- [YOUR GOAL]:
Look through the lines below, find those with the word "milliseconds", and copy them.

- [RECORDS FOR PROCESSING]:
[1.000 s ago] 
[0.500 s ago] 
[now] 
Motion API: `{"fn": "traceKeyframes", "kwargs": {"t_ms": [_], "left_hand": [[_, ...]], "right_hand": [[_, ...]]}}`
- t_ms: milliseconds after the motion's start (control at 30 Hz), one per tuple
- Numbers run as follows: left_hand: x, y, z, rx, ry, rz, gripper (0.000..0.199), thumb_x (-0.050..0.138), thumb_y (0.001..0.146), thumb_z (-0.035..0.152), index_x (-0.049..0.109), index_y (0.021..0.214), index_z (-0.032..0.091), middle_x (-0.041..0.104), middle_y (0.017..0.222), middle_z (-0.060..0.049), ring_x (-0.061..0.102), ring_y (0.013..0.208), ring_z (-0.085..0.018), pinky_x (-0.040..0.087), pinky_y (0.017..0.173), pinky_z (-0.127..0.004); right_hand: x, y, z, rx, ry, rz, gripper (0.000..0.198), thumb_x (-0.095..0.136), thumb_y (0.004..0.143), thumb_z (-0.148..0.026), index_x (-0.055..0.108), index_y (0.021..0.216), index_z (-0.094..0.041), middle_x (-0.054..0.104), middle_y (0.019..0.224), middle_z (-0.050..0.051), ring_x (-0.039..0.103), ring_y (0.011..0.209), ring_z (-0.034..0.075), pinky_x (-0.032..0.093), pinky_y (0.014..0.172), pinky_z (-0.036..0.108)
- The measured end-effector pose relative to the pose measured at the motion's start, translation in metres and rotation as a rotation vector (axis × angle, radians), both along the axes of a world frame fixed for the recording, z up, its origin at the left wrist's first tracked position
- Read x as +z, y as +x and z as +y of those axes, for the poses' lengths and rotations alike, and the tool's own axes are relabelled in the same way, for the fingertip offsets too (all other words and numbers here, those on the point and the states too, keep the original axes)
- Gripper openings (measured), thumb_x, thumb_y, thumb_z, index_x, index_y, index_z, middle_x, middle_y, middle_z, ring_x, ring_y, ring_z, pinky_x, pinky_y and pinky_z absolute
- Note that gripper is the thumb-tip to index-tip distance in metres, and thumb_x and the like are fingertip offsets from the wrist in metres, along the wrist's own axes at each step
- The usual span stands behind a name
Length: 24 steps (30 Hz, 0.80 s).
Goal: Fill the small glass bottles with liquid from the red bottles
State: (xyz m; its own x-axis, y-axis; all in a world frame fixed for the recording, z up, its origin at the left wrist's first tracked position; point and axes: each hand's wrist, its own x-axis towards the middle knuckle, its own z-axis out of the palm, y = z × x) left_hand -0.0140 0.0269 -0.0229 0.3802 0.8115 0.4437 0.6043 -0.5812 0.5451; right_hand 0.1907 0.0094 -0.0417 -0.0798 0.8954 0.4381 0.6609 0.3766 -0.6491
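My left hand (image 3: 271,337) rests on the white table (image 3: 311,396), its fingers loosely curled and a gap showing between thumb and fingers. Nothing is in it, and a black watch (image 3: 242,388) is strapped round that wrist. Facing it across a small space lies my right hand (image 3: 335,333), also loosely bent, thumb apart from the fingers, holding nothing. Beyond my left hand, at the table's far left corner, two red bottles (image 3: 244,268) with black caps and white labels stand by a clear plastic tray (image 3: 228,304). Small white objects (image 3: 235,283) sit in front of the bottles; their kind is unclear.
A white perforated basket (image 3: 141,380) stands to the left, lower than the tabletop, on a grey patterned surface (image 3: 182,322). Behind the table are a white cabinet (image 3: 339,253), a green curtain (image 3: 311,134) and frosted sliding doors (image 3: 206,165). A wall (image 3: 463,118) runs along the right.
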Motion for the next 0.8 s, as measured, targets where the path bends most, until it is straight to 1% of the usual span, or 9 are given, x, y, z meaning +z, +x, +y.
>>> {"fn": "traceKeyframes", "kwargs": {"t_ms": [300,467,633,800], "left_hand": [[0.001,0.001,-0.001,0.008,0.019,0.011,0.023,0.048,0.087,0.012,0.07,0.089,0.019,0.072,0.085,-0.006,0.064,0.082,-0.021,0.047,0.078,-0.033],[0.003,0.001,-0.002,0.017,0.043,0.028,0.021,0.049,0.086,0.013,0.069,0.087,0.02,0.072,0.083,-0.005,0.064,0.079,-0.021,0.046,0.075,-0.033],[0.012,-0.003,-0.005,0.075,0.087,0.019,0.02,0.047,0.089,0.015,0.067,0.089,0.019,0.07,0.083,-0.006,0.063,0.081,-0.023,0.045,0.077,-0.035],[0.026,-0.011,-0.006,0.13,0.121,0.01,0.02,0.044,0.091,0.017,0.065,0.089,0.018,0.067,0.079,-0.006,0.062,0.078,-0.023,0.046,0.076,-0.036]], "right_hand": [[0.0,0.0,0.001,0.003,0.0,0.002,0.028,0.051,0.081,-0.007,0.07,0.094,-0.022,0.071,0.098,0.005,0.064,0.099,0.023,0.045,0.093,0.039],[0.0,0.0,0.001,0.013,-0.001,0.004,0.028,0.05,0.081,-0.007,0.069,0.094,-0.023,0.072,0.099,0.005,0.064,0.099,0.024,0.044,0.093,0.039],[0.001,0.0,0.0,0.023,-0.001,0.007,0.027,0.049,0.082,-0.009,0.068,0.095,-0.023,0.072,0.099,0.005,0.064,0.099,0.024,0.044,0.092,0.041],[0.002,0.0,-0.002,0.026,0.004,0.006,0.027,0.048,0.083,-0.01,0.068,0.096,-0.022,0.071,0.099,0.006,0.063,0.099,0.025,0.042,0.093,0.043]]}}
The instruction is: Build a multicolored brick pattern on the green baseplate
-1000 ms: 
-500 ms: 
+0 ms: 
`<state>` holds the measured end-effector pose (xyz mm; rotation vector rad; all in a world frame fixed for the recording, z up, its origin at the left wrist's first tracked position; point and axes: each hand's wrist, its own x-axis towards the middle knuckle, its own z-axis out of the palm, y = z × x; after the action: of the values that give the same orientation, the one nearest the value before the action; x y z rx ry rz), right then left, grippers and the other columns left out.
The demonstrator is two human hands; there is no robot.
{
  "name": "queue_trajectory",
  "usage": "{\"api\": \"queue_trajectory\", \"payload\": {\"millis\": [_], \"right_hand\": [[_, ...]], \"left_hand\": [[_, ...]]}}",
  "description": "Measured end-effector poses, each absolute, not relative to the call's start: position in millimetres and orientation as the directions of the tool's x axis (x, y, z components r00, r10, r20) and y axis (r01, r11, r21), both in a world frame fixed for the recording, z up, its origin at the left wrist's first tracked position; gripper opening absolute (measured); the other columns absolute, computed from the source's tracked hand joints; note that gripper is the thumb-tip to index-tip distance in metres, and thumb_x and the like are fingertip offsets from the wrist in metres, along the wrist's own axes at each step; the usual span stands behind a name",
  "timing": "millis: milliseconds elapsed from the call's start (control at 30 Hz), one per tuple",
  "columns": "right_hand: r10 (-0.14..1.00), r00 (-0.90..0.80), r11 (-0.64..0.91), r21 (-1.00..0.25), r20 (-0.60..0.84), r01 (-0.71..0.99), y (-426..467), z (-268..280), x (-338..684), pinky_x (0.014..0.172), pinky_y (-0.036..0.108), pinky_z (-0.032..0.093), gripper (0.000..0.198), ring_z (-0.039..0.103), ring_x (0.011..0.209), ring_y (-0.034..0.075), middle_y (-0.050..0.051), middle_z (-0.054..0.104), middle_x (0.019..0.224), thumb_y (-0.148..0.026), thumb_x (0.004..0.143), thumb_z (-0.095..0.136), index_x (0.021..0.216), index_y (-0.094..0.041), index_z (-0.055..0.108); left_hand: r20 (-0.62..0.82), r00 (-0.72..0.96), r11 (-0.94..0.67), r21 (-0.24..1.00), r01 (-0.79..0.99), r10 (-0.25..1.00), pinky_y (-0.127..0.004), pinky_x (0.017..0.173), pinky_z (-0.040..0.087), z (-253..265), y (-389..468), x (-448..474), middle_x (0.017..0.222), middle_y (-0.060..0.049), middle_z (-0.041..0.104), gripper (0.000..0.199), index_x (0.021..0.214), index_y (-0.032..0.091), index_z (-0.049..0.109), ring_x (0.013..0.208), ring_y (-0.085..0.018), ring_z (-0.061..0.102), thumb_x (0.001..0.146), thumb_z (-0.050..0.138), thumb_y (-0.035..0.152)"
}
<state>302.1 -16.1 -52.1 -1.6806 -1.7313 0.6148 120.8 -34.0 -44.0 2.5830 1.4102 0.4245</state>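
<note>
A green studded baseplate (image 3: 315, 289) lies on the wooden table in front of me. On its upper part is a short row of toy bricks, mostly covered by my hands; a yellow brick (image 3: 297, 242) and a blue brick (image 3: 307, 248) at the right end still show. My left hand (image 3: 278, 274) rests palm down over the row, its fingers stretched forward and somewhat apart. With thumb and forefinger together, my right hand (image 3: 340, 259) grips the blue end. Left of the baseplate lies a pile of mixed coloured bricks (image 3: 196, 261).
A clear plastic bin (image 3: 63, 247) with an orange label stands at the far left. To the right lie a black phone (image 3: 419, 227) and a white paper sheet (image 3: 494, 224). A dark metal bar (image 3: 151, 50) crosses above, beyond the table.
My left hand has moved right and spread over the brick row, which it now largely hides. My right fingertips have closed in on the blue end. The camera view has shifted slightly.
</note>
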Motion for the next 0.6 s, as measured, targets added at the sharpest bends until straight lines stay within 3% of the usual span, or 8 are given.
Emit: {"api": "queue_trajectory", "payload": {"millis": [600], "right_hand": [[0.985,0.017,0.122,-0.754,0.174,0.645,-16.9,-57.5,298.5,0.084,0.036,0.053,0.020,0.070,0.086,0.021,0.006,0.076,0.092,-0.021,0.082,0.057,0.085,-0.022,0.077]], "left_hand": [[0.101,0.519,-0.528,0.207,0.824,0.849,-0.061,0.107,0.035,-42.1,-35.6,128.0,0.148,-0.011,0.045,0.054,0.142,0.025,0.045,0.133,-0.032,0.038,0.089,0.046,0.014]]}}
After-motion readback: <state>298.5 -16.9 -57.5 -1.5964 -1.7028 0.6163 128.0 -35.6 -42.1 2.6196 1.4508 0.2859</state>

- [SOLUTION FOR THIS PROBLEM]:
- t_ms: milliseconds after the motion's start (control at 30 Hz), one per tuple
  "timing": "millis: milliseconds elapsed from the call's start (control at 30 Hz), one per tuple",

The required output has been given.